How far can film support a revolution?
Sergei Eisenstein was a hugely influential figure in the revolutionary spectacle genre. His earliest films in the 20s were exemplary of this fact as Eisenstein “was happy to serve the regime in any way he was asked to.” (Kenez, 1985, p. 212). Strike (Eisenstein, 1925) and October 1917 (Eisenstein, 1927) displayed Eisenstein’s willingness and ability to produce influential propaganda pieces to support the regime. However, his most seminal piece was the 1925 film Battleship Potemkin which dramatized the June 1905 mutiny on the Russian Battleship Potemkin. These 3 films exhibit Eisenstein’s philosophies very well. “he learned from the Proletkul’t. He accepted their view that the art of the working classes should be the art of the collective.” (Kenez, 1985, p. 210). Eisenstein’s propaganda films ignore the importance of an individual hero, and take the stance that only the masses matter.
The influence of Potemkin in particular was seen far and wide and clearly portrayed the ideas that Eisenstein was attempting to communicate successfully as the film was not released in many countries until many years after its production. Of particular note was the UK where the BBFC rejected the film for certification in fears that a working-class insurrection may occur. The film was finally released in 1954 with an X rating.
This poster for Battleship Potemkin is a prime example of the symbolism that Eisenstein strived for in his films. He has a significant focus on types, symbols, and gestures whilst ignoring recognizable characters or story. The reduction of the ships crew members to simply recognisable shapes and the way that they are merged together symbolises the union of the working class and the success they can achieve together. This is further emphasised by the colouring of the flags seen flying from the ship which match the striped navy and white shirts which the mutinous sailors wore on the Potemkin therefore indicating their victory over the tyrannical officers which were on the ship.
However, despite the success of Potemkin symbolically and critically, the film didn’t reach the USSR public in the way that was intended. It was reported that in 1926 the film was showing at more cinemas in Berlin alone than in the whole of the USSR. Despite the demand by the workers film clubs, the film could not be shown to them as the majority of the copies of Potemkin were abroad and not in the USSR as outlined by Taylor (2000, p. 68). This would suggest that the most successful and critically revered revolutionary spectacle film of all time had little impact in supporting a revolution. This is backed up by the fact that despite the critical and foreign success of Potemkin audiences at the time didn’t agree and weren’t impacted much the film at all. “Far more filmgoers went to see The Bears Wedding” (Taylor, 1994, p. 138) in 1925 and 26 suggesting that the audiences yearned for entertainment over the symbolism which Eisenstein favoured.

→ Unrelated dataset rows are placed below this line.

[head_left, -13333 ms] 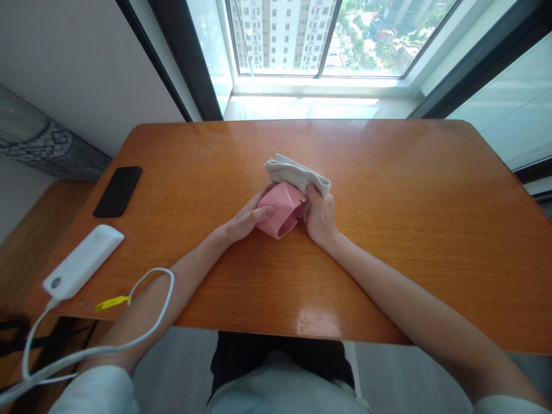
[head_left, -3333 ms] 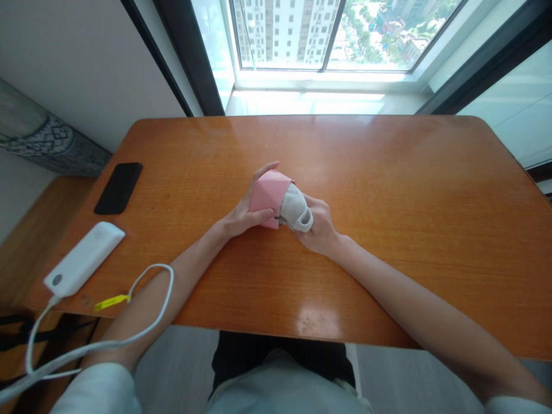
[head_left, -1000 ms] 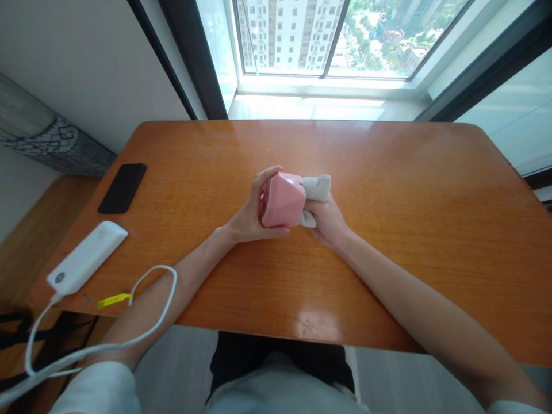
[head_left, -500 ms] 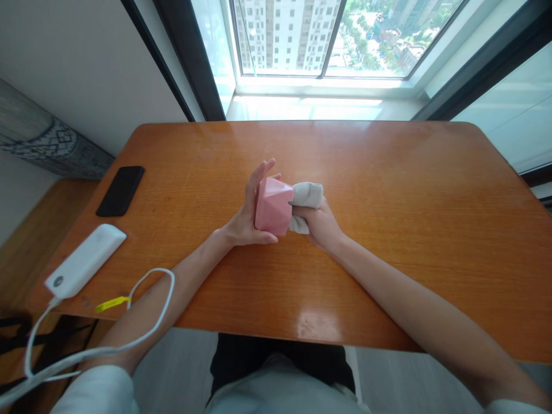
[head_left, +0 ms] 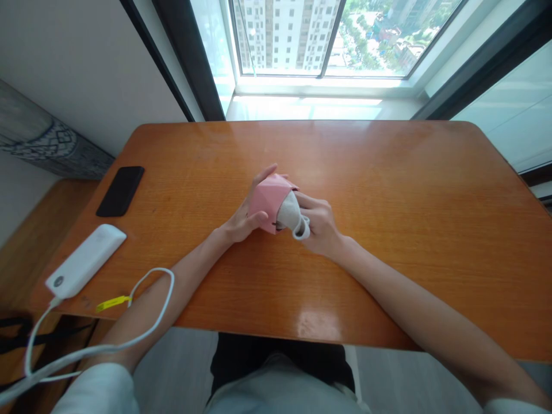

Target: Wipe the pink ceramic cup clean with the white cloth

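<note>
A pink faceted cup-like container (head_left: 268,199) is held above the middle of the table, tilted so that its opening faces right. My left hand (head_left: 244,217) wraps round its left side, thumb in front and fingers behind. At the opening is a light grey cloth (head_left: 290,211), bunched up and partly inside. My right hand (head_left: 318,224) grips this cloth at the rim, its fingertips hidden behind the cloth and the container's edge. A loose fold of the cloth curls out below the right fingers.
On the left of the brown wooden table (head_left: 388,230) lie a black phone (head_left: 121,191) and a white power bank (head_left: 86,260). A white cable (head_left: 166,310) with a yellow tag (head_left: 112,303) loops across my left forearm. A window stands beyond the far edge.
The pink container has turned, so its opening now shows more toward me. My right hand has shifted slightly, and the cloth now fills the opening, with less hanging outside.
</note>
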Tool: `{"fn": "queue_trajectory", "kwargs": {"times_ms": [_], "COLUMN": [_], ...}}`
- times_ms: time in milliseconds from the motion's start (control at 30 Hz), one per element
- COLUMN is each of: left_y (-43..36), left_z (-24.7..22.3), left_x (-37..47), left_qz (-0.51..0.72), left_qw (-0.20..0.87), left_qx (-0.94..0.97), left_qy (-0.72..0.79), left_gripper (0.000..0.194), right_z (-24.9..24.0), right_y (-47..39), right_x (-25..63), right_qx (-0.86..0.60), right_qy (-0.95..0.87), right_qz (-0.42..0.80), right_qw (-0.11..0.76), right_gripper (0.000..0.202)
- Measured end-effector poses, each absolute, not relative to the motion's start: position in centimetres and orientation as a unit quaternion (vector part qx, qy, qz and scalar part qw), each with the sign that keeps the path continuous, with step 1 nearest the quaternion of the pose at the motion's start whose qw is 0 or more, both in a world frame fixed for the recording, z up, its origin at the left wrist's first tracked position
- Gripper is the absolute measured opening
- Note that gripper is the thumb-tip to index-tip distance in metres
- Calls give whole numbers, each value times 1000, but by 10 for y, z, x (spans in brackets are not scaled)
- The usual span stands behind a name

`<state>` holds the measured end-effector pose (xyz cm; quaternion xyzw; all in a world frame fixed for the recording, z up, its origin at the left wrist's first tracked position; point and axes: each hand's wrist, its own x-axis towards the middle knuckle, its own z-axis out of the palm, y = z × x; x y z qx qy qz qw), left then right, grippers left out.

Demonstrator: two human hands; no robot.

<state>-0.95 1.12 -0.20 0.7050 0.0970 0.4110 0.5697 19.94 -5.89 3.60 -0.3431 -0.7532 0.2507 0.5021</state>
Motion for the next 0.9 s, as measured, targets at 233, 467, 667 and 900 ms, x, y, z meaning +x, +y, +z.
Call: {"fn": "queue_trajectory", "kwargs": {"times_ms": [233,467,667,900], "left_y": [17,8,10,11], "left_z": [-14,-2,6,18], "left_x": [-7,-9,-12,-13], "left_qz": [444,434,338,236], "left_qw": [427,514,710,801], "left_qx": [782,728,583,526], "left_qy": [94,132,205,160], "left_gripper": [143,117,88,88], "right_z": [31,33,48,56], "right_y": [-53,-53,-49,-38], "right_x": [183,199,212,236], "right_qx": [-398,-358,-263,-321], "right_qy": [-312,-691,-919,-898], "right_qz": [651,367,-29,-65], "right_qw": [567,510,292,295], "right_gripper": [29,18,24,35]}}
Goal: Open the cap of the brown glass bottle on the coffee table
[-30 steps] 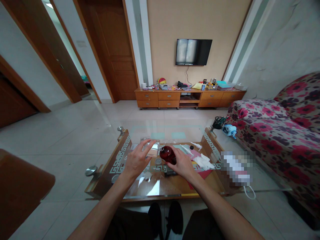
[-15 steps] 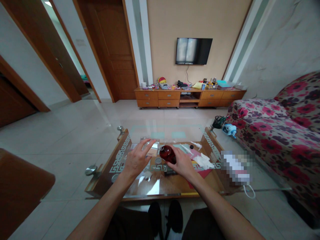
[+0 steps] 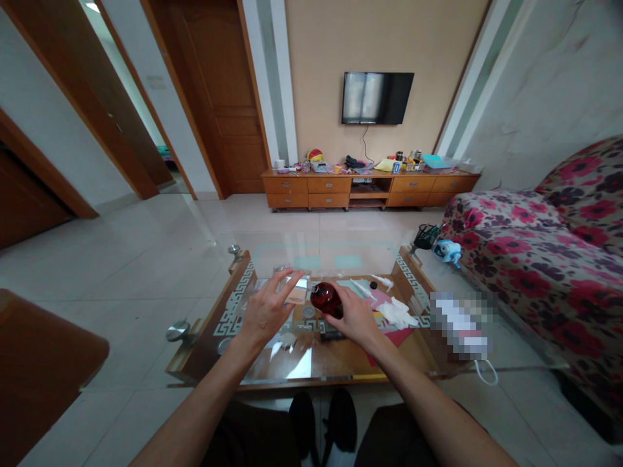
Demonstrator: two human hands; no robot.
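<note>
My right hand point(image 3: 353, 314) is wrapped round a reddish-brown bottle point(image 3: 325, 296). The bottle is tipped over, its neck pointing left at a clear square-sided container point(image 3: 299, 293). Thumb and fingers of my left hand point(image 3: 267, 308) are closed on that container, which shows a pale peach tone low down. Bottle mouth and container meet or nearly meet; I cannot tell whether they touch. Both are held over the glass-topped coffee table point(image 3: 302, 363). A small black cap point(image 3: 373, 285) lies to the right of the bottle, close to crumpled white tissue point(image 3: 396, 312).
A blurred-out white item with a looped strap point(image 3: 485, 373) lies at the table's right side. Beyond stands a low wooden cabinet point(image 3: 326, 189) covered with small items, under a wall television point(image 3: 378, 97). A flowered sofa point(image 3: 540, 246) is on the right, a brown wooden piece point(image 3: 43, 363) on the left.
</note>
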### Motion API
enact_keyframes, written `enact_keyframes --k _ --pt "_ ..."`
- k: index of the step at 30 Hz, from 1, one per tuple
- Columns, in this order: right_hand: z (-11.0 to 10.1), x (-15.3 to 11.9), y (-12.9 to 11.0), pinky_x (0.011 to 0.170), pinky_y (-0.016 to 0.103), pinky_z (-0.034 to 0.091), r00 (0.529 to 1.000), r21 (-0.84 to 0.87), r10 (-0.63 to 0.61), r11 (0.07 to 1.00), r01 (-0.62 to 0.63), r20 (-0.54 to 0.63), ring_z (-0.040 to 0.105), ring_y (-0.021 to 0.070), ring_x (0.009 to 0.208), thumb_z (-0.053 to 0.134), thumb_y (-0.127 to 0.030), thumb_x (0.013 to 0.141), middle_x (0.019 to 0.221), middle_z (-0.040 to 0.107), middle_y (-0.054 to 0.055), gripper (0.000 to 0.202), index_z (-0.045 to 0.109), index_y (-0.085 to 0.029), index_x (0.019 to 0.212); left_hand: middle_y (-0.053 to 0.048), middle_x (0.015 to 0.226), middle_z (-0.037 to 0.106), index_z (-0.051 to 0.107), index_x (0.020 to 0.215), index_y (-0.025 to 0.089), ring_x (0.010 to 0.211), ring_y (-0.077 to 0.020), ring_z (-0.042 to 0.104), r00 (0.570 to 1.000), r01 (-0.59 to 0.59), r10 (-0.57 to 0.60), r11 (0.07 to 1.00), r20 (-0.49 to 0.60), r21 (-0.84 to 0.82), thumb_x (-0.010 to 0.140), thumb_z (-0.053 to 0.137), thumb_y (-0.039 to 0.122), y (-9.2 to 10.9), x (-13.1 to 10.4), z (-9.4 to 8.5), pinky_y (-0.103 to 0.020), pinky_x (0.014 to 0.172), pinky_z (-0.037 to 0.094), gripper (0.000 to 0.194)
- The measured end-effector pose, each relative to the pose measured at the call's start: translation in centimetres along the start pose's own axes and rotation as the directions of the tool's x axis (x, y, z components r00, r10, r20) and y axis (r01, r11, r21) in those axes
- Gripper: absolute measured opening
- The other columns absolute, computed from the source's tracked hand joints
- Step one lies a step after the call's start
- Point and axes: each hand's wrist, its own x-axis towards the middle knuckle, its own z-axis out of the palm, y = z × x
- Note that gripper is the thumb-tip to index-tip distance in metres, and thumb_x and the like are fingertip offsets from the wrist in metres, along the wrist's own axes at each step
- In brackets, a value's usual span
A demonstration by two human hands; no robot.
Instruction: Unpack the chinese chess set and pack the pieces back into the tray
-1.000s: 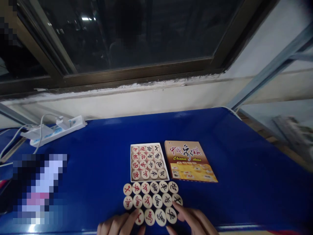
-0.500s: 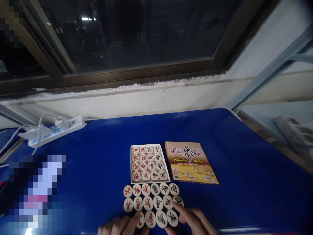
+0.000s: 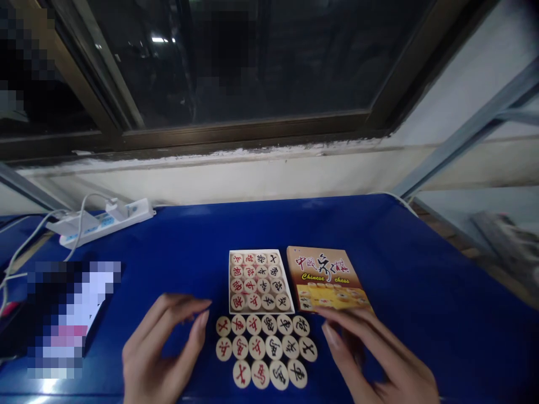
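Observation:
Round wooden chess pieces [image 3: 273,348] with red and black characters lie in three rows on the blue table. Behind them, a white open box [image 3: 231,286] holds four rows of similar pieces. The printed Chinese chess lid [image 3: 330,272] lies to its right. My left hand [image 3: 168,342] hovers left of the rows, thumb and fingers apart, holding nothing. On the right, my right hand [image 3: 374,353] is raised with thumb and fingers apart, nothing between them, its fingertips overlapping the lid's lower edge in view.
A white power strip [image 3: 109,221] with plugs and cables sits at the back left of the blue table [image 3: 185,241]. A blurred-out flat object [image 3: 76,314] lies at the left. Window and wall stand behind; a metal frame rises at the right.
Both hands have lifted off the front row of pieces and moved outward and up, one to each side. The front row now shows uncovered. The view has shifted slightly.

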Motion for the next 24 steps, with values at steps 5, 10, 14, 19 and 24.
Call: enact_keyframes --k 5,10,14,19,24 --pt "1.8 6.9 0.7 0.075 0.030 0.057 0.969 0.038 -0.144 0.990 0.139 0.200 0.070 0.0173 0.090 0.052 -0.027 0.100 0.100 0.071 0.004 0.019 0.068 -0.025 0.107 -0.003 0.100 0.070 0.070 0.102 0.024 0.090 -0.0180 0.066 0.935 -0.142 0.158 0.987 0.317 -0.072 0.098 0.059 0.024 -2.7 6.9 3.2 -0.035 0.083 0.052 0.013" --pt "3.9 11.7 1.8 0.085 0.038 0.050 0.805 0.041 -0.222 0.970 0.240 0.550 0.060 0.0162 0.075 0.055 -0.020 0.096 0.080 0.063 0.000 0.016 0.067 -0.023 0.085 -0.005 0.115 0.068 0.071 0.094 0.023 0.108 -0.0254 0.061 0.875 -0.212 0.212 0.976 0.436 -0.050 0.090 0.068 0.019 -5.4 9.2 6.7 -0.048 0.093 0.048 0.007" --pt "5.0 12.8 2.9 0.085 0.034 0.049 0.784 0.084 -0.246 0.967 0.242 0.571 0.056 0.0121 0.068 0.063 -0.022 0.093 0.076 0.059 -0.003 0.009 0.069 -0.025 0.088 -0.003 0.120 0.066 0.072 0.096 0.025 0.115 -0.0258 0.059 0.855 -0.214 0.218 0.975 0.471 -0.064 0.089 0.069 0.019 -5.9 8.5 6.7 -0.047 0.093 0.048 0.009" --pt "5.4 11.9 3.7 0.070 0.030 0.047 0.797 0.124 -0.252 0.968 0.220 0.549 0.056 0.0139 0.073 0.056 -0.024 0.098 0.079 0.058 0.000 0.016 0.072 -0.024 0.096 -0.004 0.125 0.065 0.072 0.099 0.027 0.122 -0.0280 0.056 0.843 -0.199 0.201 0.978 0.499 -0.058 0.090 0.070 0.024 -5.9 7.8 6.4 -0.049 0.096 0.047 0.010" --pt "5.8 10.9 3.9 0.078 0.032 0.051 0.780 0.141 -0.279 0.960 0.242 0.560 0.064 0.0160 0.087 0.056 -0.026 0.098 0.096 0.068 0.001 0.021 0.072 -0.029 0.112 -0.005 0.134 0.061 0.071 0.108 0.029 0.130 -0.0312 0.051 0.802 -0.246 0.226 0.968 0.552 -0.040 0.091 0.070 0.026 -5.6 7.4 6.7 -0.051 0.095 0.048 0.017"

Eisenstein, S. (Director). (1925). Battleship Potemkin [Motion Picture]. USSR: Goskino.
Kenez, P. (1985). The Birth of the Propaganda State: Soviet Methods of Mass Mobilization, 1917-1929. Cambridge: Cambridge University Press.
Taylor, R. (2000). The Battleship Potemkin. London: I.B.Tauris & Co Ltd.
Taylor, R., & Christie, I. (1994). The Film Factory: Russian and Soviet Cinema in Documents. Abingdon: Routledge.